Several questions appear here. Firstly, to whom the explanation of AI should be addressed? The layperson? The programmer? An user that is an expert in a domain (e.g. a doctor?). As we said above, generally strategies of explainability are directed mainly to people involved in the design of algorithms, whereas public demands such as that of the High-Level Expert Group on Artificial Intelligence have a tendency to demand explanations for all stakeholders. How to unite these two extremes is a task still to be performed. Furthermore, what is the relation between “transparency” and “explicability” in the passage quoted? This is not clear either. While one can understand that both are desirable for AI to be ethical, how to conceive the relationship between themFootnote 9? This is another question that could be elucidated in future works, both in technical AI literature as well as in AI ethics.Footnote 10 In any case, it is clear from this passage that for the High-Level Expert Group on Artificial Intelligence “explicability” is desirable—to which we agree—and is a principle—to which we disagree.
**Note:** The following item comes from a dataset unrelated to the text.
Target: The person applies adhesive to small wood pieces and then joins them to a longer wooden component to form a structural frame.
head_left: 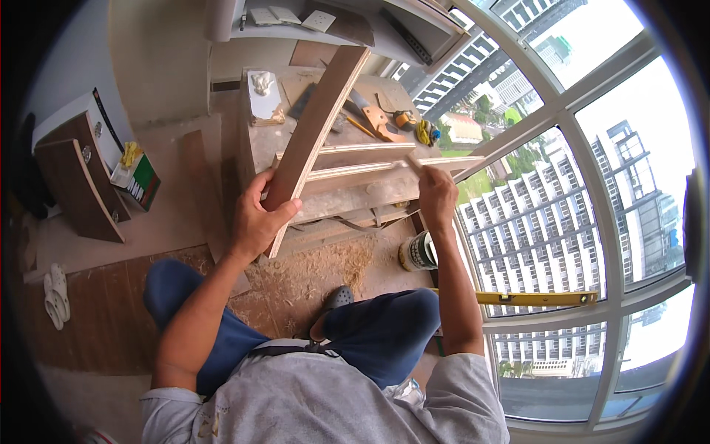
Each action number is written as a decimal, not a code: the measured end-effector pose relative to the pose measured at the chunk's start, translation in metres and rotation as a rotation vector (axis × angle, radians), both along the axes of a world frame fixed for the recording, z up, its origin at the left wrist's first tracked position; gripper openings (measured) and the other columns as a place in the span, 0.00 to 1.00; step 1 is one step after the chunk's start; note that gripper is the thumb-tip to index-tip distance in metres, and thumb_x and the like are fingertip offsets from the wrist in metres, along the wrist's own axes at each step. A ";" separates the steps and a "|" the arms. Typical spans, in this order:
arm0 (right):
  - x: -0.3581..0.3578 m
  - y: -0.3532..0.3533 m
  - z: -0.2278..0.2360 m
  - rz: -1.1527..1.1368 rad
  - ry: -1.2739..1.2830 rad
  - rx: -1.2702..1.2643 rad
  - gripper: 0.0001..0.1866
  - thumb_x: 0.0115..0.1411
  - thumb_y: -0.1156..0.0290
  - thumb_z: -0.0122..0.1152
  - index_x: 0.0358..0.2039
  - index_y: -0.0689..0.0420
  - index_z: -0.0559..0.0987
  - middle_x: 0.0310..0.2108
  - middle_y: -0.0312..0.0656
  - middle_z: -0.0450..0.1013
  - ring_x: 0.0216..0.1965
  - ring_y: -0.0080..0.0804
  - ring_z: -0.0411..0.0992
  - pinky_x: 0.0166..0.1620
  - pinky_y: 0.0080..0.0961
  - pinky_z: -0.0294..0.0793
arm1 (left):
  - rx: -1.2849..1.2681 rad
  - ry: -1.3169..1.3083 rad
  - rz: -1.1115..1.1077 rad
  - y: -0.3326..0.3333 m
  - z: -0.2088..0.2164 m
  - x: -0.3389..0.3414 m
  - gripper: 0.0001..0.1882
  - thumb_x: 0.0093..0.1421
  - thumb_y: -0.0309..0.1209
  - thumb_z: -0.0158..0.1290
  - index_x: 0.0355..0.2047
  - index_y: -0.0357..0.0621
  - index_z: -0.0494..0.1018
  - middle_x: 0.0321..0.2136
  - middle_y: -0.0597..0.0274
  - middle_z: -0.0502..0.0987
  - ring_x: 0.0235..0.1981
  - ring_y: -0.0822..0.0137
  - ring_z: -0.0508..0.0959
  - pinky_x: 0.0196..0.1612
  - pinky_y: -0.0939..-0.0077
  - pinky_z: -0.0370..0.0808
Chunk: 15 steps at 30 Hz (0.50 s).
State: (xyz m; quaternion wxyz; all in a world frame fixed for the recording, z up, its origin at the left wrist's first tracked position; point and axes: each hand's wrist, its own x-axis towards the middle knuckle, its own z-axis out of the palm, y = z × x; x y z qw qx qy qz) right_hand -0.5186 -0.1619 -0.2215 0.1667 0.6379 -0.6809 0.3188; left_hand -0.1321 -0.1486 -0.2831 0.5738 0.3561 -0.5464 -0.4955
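My left hand grips the lower end of a long plywood board, thumb on its face and fingers behind. The board is tilted, its far end up and to the right. Two more plywood strips run rightward from behind it; whether they are joined to it I cannot tell. My right hand is closed around a small, pale, flat piece, held beside the strips' right part. What kind of thing the piece is does not show clearly.
A dusty worktable bears a handsaw, a pencil and a tape measure. Shavings litter the floor. A bucket and yellow spirit level are near the windows at right. Curved wood panels stand left.
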 end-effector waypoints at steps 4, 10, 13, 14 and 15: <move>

Ursin et al. [38] concluded that, in the case of medical AI (more precisely radiology), “as long as the properties of explicability are covered by at least one of the four principles of biomedical ethics, explicability may not have to be recognized as a free-standing principle” [38, p. 151]. We agree with the conclusions of their work: in the case of AI, explainability is not a fifth principle side by side with the four principles of bioethics, and at the same time the search for explicability is important, even if it is not a principle. However, the present work has an important methodological difference from theirs: the discussion made in [38] is based on a survey on the reasons alleged by AI ethical declarations for radiology; our path will be rather to consider a conceptual analysis of principles. Moreover, we extend the claim that explainability is not a principle for AI ethics in general (and not only for medical ethics in the case of AI).
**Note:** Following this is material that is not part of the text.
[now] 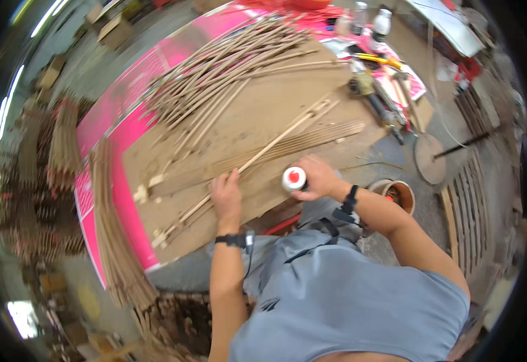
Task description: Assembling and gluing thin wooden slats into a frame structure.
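My left hand [226, 196] is closed around a long thin wooden stick [269, 145], which slants over the brown board [311, 78] on the worktable. My right hand [319, 176] grips a bottle [294, 178] near the board's front edge. Seen from above, the bottle shows a white top with a red middle; the rest of it is hidden. Just beyond both hands lies a flat row of sticks [311, 142], side by side. Small pale blocks [141, 193] sit at the left of the board.
A loose heap of sticks [233, 57] covers the far left of the table, and a bundle [115, 223] hangs over its left edge. An angle grinder [369, 90] and other tools lie at the far right. A bucket [403, 196] stands beside my right forearm.
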A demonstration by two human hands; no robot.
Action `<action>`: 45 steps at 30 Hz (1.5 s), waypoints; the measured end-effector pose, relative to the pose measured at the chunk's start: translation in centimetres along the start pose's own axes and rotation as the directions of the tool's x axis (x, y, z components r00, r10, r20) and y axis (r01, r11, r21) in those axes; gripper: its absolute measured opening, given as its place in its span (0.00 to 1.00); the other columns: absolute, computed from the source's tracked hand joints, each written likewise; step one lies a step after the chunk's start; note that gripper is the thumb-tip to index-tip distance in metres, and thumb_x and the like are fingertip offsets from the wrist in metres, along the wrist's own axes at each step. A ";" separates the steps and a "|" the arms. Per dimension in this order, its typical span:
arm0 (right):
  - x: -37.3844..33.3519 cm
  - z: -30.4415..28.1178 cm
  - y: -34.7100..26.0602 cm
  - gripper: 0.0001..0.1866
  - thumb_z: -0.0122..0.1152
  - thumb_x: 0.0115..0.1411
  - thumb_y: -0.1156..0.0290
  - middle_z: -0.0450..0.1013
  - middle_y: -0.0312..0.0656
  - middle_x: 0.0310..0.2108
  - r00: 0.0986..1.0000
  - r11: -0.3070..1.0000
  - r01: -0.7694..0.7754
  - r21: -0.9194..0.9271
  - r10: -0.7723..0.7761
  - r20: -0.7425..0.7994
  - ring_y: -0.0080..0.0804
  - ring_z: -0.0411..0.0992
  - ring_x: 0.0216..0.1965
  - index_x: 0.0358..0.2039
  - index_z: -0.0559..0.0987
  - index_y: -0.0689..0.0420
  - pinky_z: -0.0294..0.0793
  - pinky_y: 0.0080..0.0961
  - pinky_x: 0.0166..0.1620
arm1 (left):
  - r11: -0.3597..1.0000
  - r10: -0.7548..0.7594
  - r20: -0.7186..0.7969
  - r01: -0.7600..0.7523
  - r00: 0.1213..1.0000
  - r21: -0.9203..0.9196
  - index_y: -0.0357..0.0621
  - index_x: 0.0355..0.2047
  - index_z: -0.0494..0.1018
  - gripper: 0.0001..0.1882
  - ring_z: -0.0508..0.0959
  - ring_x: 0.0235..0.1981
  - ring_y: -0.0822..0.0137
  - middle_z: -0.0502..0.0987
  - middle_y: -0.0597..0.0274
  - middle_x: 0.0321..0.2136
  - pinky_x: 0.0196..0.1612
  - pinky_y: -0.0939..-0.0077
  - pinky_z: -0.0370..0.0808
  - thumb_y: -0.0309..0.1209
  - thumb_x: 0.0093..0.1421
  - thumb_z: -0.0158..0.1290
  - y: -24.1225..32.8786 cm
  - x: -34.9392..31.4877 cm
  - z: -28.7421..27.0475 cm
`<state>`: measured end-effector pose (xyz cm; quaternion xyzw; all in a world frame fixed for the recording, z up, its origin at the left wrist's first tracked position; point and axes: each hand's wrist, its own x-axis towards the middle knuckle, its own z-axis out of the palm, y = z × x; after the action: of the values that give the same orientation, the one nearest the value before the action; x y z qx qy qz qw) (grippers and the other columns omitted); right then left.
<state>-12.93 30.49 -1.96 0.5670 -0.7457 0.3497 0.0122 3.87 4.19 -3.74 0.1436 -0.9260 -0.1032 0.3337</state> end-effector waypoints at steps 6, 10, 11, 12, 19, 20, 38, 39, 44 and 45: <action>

If we come back to the core of Beauchamp and Childress’ Principlism [2], a moral principle is defined as being a general norm or group of norms that are used to guide and evaluate conduct. In this sense, respect for autonomy would be, according to them, “a norm of respecting and supporting autonomous decisions”; nonmaleficence, “a norm of avoiding the causation of harm”; beneficence, “a group of norms pertaining to relieving, lessening, or preventing harm and providing benefits and balancing benefits against risks and costs”; justice, “a cluster of norms for fairly distributing benefits, risks, and costs”.
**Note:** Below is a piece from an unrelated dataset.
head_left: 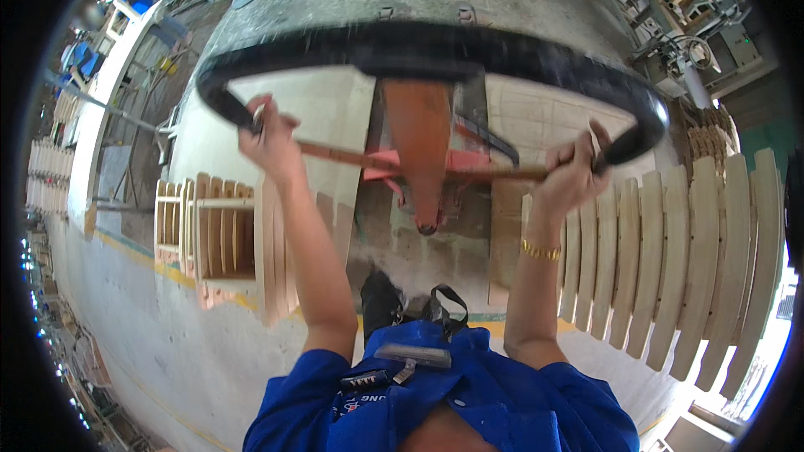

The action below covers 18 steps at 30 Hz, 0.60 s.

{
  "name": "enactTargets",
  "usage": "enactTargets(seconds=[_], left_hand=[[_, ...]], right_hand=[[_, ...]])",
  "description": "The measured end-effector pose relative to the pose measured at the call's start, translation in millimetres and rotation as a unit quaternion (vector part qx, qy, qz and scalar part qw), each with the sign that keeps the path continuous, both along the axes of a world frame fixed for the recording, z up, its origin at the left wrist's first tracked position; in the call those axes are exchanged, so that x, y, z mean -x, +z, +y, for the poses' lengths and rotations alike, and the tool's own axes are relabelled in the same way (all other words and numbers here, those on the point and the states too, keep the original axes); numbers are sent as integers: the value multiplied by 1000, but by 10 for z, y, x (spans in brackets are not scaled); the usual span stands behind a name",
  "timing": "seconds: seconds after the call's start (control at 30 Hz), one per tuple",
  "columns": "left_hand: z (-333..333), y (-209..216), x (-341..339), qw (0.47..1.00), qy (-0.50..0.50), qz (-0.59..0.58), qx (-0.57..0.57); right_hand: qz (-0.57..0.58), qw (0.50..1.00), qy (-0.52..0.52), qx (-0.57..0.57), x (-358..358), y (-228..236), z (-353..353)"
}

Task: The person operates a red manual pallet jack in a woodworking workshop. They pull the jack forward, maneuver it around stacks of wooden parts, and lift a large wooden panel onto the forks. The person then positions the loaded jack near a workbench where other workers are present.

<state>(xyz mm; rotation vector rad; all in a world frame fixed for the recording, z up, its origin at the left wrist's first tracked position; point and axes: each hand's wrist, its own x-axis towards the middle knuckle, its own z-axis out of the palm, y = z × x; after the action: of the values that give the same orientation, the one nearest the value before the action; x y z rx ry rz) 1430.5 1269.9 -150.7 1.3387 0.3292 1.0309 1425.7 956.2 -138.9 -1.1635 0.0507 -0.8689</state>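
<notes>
Both my arms reach forward to the handle of an orange pallet jack point(416, 134). Its black curved handle loop point(419, 42) spans the view ahead of me, slightly blurred by motion. My left hand point(272, 138) is closed round the loop's left end, where the thin orange crossbar meets it. At the right end, my right hand point(575, 172) grips the loop in the same way, a gold-coloured band point(540, 251) on that wrist. A black lever point(492, 141) juts out beside the orange shaft, and the red base sits below it.
Curved wooden slats point(653, 259) stand in a row close on my right. Wooden frames point(224, 238) are stacked on the left, near a yellow floor line. Farther left runs a long pale workbench point(105, 109); machinery point(691, 63) stands at the far right.
</notes>
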Motion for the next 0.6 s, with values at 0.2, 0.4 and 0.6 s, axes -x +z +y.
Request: enactTargets(seconds=[0.2, 0.4, 0.6], left_hand=[[32, -140, -114, 981, 179, 55, -45], [293, -175, -256, 979, -101, -55, -166], [10, -263, -743, 988, 4, -130, 82]], right_hand=[[-123, 931, 121, -320, -190, -31, -334], [-146, 938, 308, 67, -422, -263, -826], [-105, 944, -196, 242, -960, -452, -614]])
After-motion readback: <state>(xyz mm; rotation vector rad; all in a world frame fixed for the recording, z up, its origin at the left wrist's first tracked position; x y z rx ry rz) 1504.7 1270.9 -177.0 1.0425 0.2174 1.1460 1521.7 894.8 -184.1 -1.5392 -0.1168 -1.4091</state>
But which norm would express the supposed explainability principle? Of course, one could say that the recommendation to “develop algorithms in the most explainable possible way” is a guiding directive for programmers. In this sense, there would seem to be no problem to consider explainability as a principle. Nevertheless, what is the point in asking for explainability? To make these algorithms accountable by making clear how responsibilization should be dealt with. But what are we responsible for? Not doing harm, being just, doing good: these norms or groups of norms are something desirable to guide or evaluate conduct, but explainability seems to be rather a requirement for, or a derivation from, these general norms, and not a general norm in itself (as we will argue, one could a priori think about a non-explainable model that does not violate any ethical requirement). Furthermore, from an Aristotelian point of view, these principles seem generally to be more “final ends” than explainability [5]. In other words: we think that explainability is important to AI ethics—but even though it seems to be desirable in this domain, we cannot logically conclude that explainability is an “ethical principle”.

“A principle is a fundamental standard of conduct from which many other moral standards and judgements draw support for their defence and standing” [3]. If this is so, could one say that explainability is a standard of conduct from which other moral standards are derived? Or rather explainability could perhaps be derived from the other four principles? Therefore, explainability alone does not directly or per se affirm moral obligations that must always be acted upon.

Floridi et al. [10] propose that the “explicability” is a principle “both in the epistemological sense of ‘intelligibility’ (as an answer to the question ‘how does it work?’) and in the ethical sense of ‘accountability’ (as an answer to the question: ‘who is responsible for the way it works?’)”. We agree with them that, regarding the ethical relevance of explainability, both these senses should be considered: talking about explainability is precisely talking about accountability derived from epistemological aspects.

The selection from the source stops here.